- Born: 24 December 1906 Darjeeling, British India
- Died: 18 July 1995 (aged 88) Canterbury, England
- Allegiance: United Kingdom
- Branch: British Army
- Service years: 1933–1964
- Rank: Brigadier
- Commands: Queen Alexandra's Royal Army Nursing Corps (1960–1964) Army Nursing Corps Training Centre (1955–1958)
- Conflicts: Second World War
- Awards: Dame Commander of the Order of the British Empire Royal Red Cross Dame of the Order of St John of Jerusalem

= Barbara Cozens =

British military nurse and nursing administrator

Brigadier Dame Florence Barbara Cozens (24 December 1906 – 18 July 1995) was a British military nurse and nursing administrator.

==Nursing career==
Born in Darjeeling, India, Cozens received her training and education to become a nurse at the Victoria Hospital for Children, Chelsea, and at St Thomas' Hospital in Stangate, Lambeth, finishing her training in 1933. She joined Queen Alexandra's Imperial Military Nursing Service (QAIMNS) on 3 August 1933 with the rank of staff nurse, and was posted to Cambridge Military Hospital, Aldershot, and later to India for five years. In India, and later in Palestine and Egypt, she nursed military personnel, later returning to England. During the Second World War Cozens served in the United Kingdom and overseas, and was awarded the Associate of the Royal Red Cross in 1943.

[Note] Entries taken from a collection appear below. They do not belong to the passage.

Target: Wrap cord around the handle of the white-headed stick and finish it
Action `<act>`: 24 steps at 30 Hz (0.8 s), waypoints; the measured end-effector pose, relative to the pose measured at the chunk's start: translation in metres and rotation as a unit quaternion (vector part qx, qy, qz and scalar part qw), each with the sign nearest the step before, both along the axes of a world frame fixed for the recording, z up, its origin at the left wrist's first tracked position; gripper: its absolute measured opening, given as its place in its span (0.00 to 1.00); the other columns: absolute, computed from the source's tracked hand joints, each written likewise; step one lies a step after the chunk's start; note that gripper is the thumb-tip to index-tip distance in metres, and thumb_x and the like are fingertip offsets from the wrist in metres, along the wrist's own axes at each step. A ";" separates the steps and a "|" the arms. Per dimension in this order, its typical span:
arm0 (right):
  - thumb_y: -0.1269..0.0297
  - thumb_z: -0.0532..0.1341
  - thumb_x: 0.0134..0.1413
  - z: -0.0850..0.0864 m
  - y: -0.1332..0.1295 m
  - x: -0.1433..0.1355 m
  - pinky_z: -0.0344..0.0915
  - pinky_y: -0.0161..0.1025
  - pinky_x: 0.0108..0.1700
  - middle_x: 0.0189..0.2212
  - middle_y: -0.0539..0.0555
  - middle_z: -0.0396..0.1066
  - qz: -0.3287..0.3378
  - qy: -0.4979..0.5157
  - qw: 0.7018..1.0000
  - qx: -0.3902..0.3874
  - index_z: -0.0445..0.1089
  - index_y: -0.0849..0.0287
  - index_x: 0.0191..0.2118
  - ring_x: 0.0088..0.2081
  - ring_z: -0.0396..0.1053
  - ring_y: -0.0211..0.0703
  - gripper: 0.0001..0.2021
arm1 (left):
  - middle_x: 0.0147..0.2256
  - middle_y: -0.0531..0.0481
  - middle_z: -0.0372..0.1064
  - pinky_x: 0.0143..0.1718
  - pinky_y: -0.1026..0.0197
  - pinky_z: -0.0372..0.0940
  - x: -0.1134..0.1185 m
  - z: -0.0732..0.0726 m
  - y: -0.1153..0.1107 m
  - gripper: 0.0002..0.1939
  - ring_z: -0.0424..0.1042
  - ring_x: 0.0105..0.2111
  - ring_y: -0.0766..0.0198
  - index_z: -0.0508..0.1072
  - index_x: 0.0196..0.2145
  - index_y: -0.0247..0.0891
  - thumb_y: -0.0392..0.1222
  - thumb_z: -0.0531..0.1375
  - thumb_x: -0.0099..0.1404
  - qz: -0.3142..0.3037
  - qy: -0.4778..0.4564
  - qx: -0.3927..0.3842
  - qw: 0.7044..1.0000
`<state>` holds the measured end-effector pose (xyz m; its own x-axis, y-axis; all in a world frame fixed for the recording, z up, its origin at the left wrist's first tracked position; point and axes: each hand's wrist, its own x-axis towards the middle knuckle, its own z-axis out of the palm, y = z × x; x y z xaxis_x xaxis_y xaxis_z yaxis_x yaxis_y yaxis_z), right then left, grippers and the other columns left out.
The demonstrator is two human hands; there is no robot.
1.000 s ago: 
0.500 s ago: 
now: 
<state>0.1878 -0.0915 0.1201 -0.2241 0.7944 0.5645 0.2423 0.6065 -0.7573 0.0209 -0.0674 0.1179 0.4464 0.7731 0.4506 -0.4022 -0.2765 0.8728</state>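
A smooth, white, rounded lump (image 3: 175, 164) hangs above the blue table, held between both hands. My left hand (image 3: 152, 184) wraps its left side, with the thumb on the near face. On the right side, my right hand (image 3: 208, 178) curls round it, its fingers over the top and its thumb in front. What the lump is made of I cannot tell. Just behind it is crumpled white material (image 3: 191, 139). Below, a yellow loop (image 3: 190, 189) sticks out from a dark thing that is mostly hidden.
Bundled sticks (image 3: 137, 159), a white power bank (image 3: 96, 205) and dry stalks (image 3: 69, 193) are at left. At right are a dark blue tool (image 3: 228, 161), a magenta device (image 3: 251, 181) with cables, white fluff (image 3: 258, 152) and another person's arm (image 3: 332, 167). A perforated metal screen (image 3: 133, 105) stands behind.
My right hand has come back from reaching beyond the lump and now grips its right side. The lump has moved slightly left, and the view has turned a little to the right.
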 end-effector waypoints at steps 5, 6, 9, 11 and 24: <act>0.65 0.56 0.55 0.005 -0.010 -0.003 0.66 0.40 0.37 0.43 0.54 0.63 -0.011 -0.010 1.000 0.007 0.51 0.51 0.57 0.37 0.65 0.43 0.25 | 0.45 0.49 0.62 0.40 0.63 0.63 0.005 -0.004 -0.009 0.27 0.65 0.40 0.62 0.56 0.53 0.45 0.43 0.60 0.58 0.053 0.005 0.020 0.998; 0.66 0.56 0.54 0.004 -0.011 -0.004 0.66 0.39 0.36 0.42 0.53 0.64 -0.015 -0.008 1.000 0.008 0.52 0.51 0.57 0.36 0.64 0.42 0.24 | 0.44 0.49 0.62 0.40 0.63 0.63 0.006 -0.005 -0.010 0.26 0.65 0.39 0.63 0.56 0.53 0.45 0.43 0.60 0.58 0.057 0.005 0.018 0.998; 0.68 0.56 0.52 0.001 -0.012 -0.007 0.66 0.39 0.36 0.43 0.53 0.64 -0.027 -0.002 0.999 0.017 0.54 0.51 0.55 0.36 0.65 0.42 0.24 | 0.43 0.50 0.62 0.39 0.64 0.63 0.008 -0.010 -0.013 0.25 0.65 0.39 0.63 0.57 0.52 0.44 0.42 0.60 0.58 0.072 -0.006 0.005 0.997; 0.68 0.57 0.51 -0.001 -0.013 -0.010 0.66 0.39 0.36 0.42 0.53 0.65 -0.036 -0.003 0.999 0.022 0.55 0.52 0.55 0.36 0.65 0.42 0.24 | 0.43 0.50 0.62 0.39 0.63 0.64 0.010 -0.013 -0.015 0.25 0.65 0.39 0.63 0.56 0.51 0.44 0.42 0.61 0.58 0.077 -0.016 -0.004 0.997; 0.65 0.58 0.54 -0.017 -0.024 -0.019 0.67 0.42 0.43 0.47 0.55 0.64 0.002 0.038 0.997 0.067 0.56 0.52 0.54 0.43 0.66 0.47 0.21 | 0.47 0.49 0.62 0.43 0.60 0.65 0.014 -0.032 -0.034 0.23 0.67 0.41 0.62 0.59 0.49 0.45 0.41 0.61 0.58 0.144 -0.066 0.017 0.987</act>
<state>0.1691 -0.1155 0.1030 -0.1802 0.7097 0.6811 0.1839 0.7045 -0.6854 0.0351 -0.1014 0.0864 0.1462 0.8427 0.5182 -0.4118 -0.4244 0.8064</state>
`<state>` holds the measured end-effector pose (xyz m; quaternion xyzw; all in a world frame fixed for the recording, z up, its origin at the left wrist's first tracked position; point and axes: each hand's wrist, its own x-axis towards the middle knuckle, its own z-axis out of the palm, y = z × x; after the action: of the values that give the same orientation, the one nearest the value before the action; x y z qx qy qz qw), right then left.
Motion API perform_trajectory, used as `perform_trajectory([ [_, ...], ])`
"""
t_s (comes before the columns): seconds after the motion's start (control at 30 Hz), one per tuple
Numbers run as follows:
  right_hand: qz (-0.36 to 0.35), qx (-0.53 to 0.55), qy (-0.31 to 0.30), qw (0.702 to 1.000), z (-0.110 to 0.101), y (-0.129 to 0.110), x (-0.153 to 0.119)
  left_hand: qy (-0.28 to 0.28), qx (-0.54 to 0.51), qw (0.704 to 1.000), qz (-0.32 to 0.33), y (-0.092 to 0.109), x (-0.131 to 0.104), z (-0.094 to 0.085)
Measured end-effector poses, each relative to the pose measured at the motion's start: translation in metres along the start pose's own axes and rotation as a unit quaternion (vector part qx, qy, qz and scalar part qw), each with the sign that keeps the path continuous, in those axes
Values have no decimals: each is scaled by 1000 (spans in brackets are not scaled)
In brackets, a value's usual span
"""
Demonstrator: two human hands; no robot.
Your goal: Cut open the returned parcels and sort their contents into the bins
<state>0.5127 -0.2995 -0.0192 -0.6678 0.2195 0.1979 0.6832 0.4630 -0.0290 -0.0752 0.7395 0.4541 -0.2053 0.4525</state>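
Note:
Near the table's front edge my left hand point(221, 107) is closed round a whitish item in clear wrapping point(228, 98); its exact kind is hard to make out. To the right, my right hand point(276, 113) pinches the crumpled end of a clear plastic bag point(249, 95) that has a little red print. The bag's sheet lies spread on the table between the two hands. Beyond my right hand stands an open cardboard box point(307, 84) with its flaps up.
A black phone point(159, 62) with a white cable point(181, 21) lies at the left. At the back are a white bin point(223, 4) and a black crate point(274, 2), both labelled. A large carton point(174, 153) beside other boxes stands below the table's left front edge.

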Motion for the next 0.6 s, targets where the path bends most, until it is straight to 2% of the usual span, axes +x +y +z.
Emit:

Cozens was promoted from senior sister to junior commander on 1 February 1949. She was appointed Commandant of the Army Nursing Corps Training Centre, Aldershot in 1955, awarded the Royal Red Cross in the 1958 New Year Honours, and served as Assistant Director of Army Nursing Services Eastern Command from 1958. Cozens was appointed Matron-in-Chief/Director of Army Nursing Services from 1960. On 23 July that year she was appointed Honorary Nursing Sister to The Queen. She was appointed a Commander of the Order of St John of Jerusalem July 1961, and a Dame Commander of the Order of the British Empire in the 1963 New Year Honours. Cozens relinquished her appointment as Matron-in-Chief on 27 July 1964, and retired from the Queen Alexandra's Royal Army Nursing Corps on 24 August.

Cozens served as Chief Nursing Officer to the St John Ambulance Brigade in 1965–1966, and was appointed Colonel Commandant of the Queen Alexandra's Royal Army Nursing Corps on 31 July 1966. On 24 December 1966, having attained the age limit, she ceased to belong to the Regular Army Reserve of Officers, but retained the rank of brigadier. Her tenure as Colonel Commandant expired on 31 July 1969. She was advanced to a Dame of the Order of St John of Jerusalem in June 1971.

==Personal life==
Never married, she retired to Canterbury, where she died in 1995, aged 88.